INTRODUCTION
In 2013, at the peak of the ongoing Greek economic crisis, the Greek air carrier Aegean Airlines notified its acquisition of Olympic Air, a subsidiary of the investment group Marfin. Both companies provided services in the air transport market. Olympic Air had not been profitable since 2009 and had received financial support from its shareholder Marfin. According to the Commission's market investigation, Olympic Air would have been forced out of the market in the near future due to financial difficulties. The Commission's market investigation also found that the takeover of Olympic Air would result in a monopoly in the Greek air transport market on several air routes. Nonetheless, the Commission cleared the transaction unconditionally.
The decision caught a lot of attention considering the serious competitive impact of the transaction. The decision was based on the so-called failing firm defence. According to this analytic model an “anti-competitive” merger is to be cleared if – absent the merger – competition would be the same or even worse. The Commission's investigation found that if Olympic had not been acquired by Aegean, it would have left the market in the near future and Aegean would have become a monopolist anyway.

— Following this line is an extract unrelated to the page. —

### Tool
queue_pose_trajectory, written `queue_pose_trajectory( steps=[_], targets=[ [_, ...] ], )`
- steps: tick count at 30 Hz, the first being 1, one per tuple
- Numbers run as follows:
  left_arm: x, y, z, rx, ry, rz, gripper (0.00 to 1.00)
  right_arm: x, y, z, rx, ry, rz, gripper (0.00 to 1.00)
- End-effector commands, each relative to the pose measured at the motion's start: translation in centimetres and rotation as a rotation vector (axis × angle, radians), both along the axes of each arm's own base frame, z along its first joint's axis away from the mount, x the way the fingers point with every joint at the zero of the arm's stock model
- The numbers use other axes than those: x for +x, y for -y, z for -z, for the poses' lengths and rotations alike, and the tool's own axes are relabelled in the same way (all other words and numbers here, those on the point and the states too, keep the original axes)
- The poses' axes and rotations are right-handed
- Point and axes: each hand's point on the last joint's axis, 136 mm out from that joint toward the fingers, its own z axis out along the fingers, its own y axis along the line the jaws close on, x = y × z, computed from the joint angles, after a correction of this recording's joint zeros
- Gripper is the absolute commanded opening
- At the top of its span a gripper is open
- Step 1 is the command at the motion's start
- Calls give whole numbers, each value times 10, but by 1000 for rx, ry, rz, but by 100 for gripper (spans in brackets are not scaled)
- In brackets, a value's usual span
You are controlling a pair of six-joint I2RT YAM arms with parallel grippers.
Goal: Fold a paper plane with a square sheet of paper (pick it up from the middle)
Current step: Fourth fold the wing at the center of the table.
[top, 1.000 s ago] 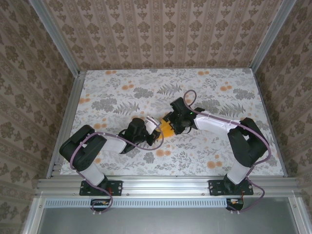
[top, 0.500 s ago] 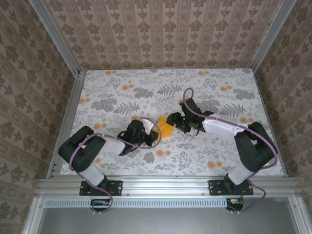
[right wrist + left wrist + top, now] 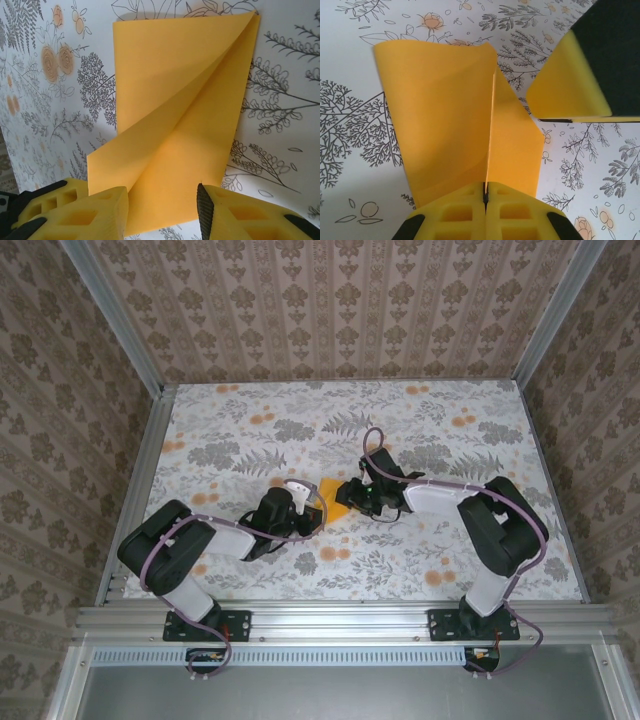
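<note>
Near centre of tabletop (image 3: 230, 455): we've paper sheet (image 3: 338, 502), part-folded.
Left tool (image 3: 485, 192): pinched shut on one end.
Right tool (image 3: 162, 205): jaws apart, straddling opp. end; long axis runs tool-to-tool.

You had two robot arms before you, the left arm (image 3: 190, 540) and the right arm (image 3: 480, 510). Each ended in one gripper, so two in all: the left gripper (image 3: 318, 508) and the right gripper (image 3: 352, 497). Each gripper had two yellow fingers (image 3: 100, 210). There was one sheet of orange-yellow paper (image 3: 335, 503), one flower-printed table (image 3: 420, 410) and three papered walls (image 3: 330, 310).
</note>
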Motion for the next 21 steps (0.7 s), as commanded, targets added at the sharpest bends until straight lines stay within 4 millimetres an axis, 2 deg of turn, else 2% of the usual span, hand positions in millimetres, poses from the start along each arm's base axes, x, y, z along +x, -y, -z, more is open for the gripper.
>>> queue_pose_trajectory(
  steps=[1, 9, 15, 21],
  targets=[
    [3, -3, -9, -37, 6, -29, 4, 12, -17, -12, 68, 18, -1, 42],
    [2, -2, -6, -34, -2, -24, 5, 18, -17, -1, 55, -3, 25, 41],
    [2, -4, -3, -43, -32, -29, 10, 18, -17, 9, 52, -25, 37, 41],
    [0, -5, -3, -58, -85, -27, 18, 16, -15, 14, 37, -35, 36, 48]
  ],
)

In this chapter I focus on merger control during and after the financial crisis with special regard to so-called rescue mergers and the failing firm defence. I argue that there is evidence in recent decisions that the European Commission relaxed its stance on mergers after the financial crisis. Therefore I provide some background considering the Commission's concept of the failing firm defence. I also discuss the recent developments with regard to counterfactual concepts. Recent cases suggest that the Commission is shifting towards a more relaxed approach to the failing firm defence and is opening the doors for a wider counterfactual analysis.
EUROPEAN MERGER CONTROL REGIME
In Europe, all EU Member States, with the exception of Luxembourg, employ a national merger control system. With the exception of the United Kingdom, all national merger control laws stipulate a mandatory preventive notification system; hence, qualified transactions have to be notified to the relevant authorities prior to the implementation of the transaction.